Anche Gianluca Di Chiara è approdato in amaranto nella sessione invernale, dopo aver giocato 13 partite in B a Catanzaro: appena 6 le presenze con l’Arezzo. In giallorosso l’esterno è stato dal 2017 al 2019, allenato dunque da Bucchi che lo aveva avuto anche nel 2016/17 a Perugia. L’ex più fresco è Mattia Viviani che, dopo lo svincolo d’ufficio dal Benevento, ha firmato a febbraio un biennale con l’Arezzo. Il centrocampista bresciano ha raccolto 8 presenze, giocando titolare solo contro il Vicenza in gara uno della Supercoppa.
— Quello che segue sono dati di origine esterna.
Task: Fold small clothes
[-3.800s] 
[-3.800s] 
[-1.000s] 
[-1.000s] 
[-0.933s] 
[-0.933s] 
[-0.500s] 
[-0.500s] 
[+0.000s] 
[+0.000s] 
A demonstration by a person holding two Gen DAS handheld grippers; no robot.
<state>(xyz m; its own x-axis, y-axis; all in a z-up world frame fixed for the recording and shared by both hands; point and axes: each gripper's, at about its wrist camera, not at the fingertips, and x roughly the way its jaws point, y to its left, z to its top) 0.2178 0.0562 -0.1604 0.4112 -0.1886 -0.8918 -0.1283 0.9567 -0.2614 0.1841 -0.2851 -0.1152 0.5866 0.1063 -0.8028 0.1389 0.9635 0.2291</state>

Viviani è stato in giallorosso dal 2021 al 2023 e nella scorsa stagione (l’annata 2023/24 l’ha trascorsa in prestito al Cosenza). Con 69 presenze la maglia del Benevento è quella che più volte ha indossato in carriera, ma l’ex Chievo non è mai riuscito a far vedere le sue reali potenzialità, frenato dagli infortuni e da una non chiara collocazione tattica in campo; è stato tra i peggiori sia nell’annata della retrocessione in C che nella scorsa, culminata con l’eliminazione al primo turno playoff.
È sannita – nato a Foglianise – Mauro Coppolaro, che non ha mai indossato la maglia del Benevento che ha però sfidato il primo dicembre scorso con la Salernitana, lasciata poi a gennaio per passare all’Arezzo. Il difensore giocava con la Carrarese nella doppia semifinale playoff del 2024 vinta contro i giallorossi.